If you’ve ever been put under anaesthesia, you might recall the disorienting feeling of blinking your eyes one moment and the next, waking up hours later.
Now, findings from a new study illustrate just how profoundly general anaesthesia alters the state of the brain as it induces and maintains unconsciousness.
It’s the first paper to track travelling brain waves in subjects all the way through the process of losing to regaining consciousness.
An interdisciplinary team has found that the commonly used anaesthetic, propofol, substantially alters how different frequencies of brain waves travel along the cortex – the surface of the brain – and the research has been published in the Journal of Cognitive Neuroscience.
Unconsciousness induced by propofol may be in part due to an increase in the strength and direction of slow delta traveling brain waves that disrupt higher-frequency waves associated with cognition.
“The rhythms that we associate with higher cognition are drastically altered by propofol,” explains senior author Earl Miller, professor of neuroscience with the Department of Brain and Cognitive Sciences at the Massachusetts Institute of Technology (MIT) in the US.
“The beta traveling waves seen during wakefulness are pushed aside, redirected by delta traveling waves that have been altered and made more powerful by the anaesthetic,” he says. “The deltas come through like a bull in a china shop.”
Conscious brains show a mixture of brain waves of different frequencies, which rotate or travel straight in various directions: you could think of them like the numerous waves on a choppy ocean.
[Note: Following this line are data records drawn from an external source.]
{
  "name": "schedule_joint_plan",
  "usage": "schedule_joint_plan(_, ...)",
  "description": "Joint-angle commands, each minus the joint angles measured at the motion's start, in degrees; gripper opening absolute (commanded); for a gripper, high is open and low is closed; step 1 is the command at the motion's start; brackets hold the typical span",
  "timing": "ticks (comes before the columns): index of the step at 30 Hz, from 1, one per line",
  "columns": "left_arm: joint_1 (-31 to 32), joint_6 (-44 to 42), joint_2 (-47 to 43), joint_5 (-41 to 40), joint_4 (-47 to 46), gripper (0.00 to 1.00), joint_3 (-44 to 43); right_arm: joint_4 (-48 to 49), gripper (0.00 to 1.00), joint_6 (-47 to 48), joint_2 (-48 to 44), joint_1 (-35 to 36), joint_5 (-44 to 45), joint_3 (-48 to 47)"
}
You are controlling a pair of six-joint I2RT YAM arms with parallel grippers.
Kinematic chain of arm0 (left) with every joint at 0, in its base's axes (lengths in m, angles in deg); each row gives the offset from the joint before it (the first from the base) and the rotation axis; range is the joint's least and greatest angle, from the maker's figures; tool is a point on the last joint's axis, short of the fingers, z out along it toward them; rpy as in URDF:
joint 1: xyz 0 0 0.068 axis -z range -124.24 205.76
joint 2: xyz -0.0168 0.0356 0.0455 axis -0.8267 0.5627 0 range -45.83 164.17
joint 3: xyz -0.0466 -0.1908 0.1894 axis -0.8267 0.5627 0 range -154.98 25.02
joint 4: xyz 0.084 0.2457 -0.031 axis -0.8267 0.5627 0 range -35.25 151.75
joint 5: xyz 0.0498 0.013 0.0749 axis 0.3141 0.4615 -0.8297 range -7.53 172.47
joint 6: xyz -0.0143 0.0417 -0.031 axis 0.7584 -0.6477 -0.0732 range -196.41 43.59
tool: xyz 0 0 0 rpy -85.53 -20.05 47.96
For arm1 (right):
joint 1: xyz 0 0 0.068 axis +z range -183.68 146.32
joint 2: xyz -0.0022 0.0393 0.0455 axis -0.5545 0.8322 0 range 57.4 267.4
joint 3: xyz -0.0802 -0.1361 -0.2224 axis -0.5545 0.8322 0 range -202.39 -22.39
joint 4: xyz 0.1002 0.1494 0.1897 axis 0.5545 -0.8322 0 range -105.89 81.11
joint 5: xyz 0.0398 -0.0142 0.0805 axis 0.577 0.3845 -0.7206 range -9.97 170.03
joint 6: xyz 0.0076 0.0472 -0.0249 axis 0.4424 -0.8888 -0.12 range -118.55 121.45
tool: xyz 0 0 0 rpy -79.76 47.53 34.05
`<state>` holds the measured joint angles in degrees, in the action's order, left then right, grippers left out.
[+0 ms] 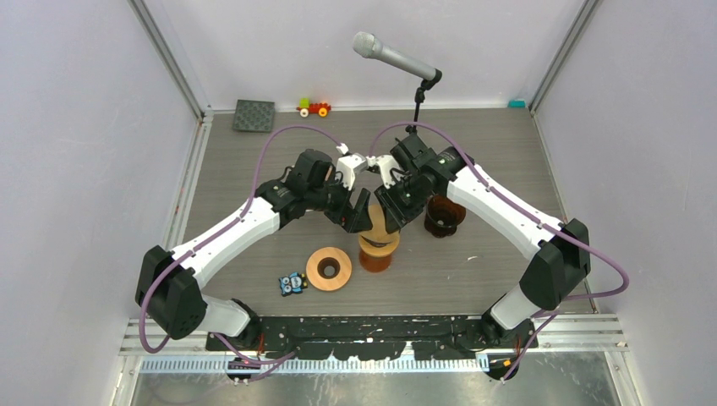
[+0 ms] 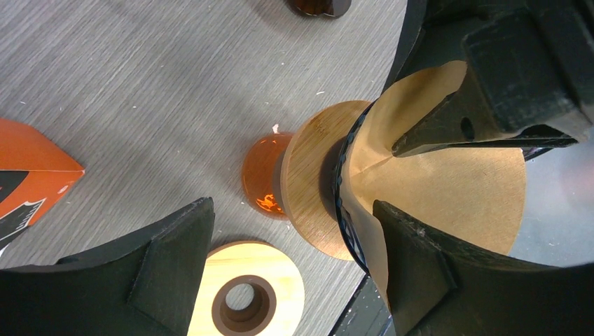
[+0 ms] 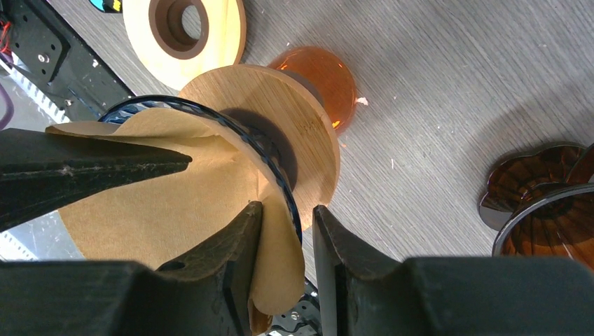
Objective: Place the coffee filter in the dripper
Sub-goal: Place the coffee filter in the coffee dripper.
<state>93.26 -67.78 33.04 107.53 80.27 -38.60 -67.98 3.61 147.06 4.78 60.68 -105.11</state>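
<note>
Black right pincer [image 3: 287, 210] is standing slightly apart, straddling the coffee filter [image 3: 168, 203] edge and the dripper [image 3: 294, 119] rim, not clamping. Left pincer [image 2: 293, 206] is gaping wide, one finger [image 2: 434, 280] overlapping the filter. Filter is sitting inside the dripper, mid-tabletop [image 1: 507, 144]; wooden ring [image 1: 311, 269] is lying at its 8 o'clock.

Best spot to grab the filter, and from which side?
Grip the filter by its free edge above the dripper rim, coming from above: one finger inside the cone, one outside. The paper is thin and flares past the rim, so only that edge offers a pinch.
</note>
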Motion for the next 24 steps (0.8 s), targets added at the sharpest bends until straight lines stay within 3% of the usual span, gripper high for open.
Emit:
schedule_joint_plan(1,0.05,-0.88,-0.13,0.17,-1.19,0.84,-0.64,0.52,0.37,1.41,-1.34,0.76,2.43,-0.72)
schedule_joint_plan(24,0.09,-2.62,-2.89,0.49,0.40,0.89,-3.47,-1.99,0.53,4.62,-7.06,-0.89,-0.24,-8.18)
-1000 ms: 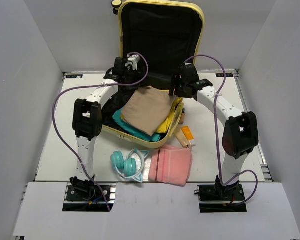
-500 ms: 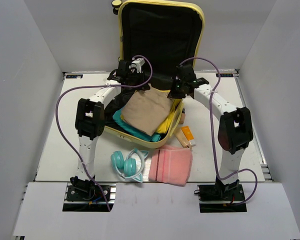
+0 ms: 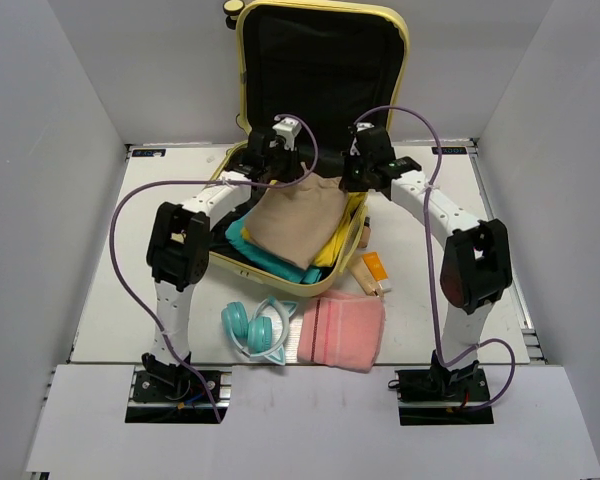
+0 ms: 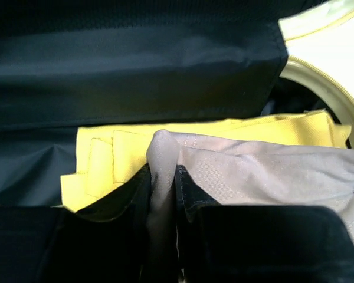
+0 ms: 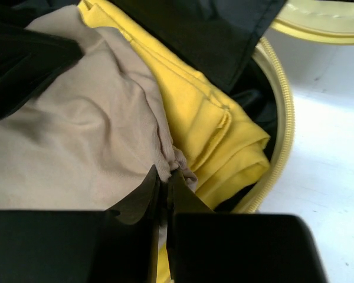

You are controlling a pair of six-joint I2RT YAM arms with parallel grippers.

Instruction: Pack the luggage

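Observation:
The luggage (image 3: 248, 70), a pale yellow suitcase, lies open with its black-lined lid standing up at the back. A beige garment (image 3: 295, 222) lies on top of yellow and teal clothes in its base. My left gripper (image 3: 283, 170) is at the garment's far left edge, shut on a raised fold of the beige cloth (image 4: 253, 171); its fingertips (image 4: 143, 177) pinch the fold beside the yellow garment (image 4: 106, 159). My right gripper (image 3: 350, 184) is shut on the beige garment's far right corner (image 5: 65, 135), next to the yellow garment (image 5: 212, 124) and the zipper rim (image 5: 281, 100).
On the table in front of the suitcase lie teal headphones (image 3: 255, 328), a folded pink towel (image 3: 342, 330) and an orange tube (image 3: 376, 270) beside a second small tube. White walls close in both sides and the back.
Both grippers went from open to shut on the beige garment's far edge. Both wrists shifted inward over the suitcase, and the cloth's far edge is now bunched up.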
But under propofol anaesthesia, unconscious brains become dominated by powerful, very low-frequency delta waves (∼1 Hz).
These delta waves roll straight outward in opposite directions, instead of slowly rotating around central points as they do during consciousness. Meanwhile, higher-frequency beta waves (8–30 Hz), became fewer and more erratically structured, traveling only in directions not dominated by the surging delta waves.
The authors used the analogy of these delta waves as being like an ocean liner, lumbering through the sea and flattening everything, leaving a powerful, parting wake.
Anaesthesia studied in non-human primates
In the study, researchers re-analysed travelling brain wave data recorded from two non-human primates as they underwent propofol anaesthesia, were kept in that state for a while and then were brought back to consciousness.
Travelling brain waves are thought to perform many important functions, as they coordinate the activity of brain cells over the large areas of the brain they cover.
After regaining consciousness, the primates’ brain wave patterns all returned to where they were before propofol was administered.
The authors say that these findings strongly suggest a connection between the two states of travelling brain waves that occur with and without anaesthesia and the state of consciousness.
“We hypothesise that the drastic breakdown of beta traveling waves and their redirection could contribute to loss of consciousness under propofol anaesthesia,” says lead author Sayak Bhattacharya, a postdoctoral researcher at MIT.
These findings also point to an important way in which anaesthesia differs from sleep.
In normal sleep delta waves travel in a rotating pattern that may provide the timing that induces a phenomenon called spike timing dependent plasticity, that is needed for consolidating memories of experiences from during the day.
Under propofol, however, delta waves roll straight outwards rather than rotate, disrupting this memory-aiding mechanism and depriving the brain of a key function of sleep.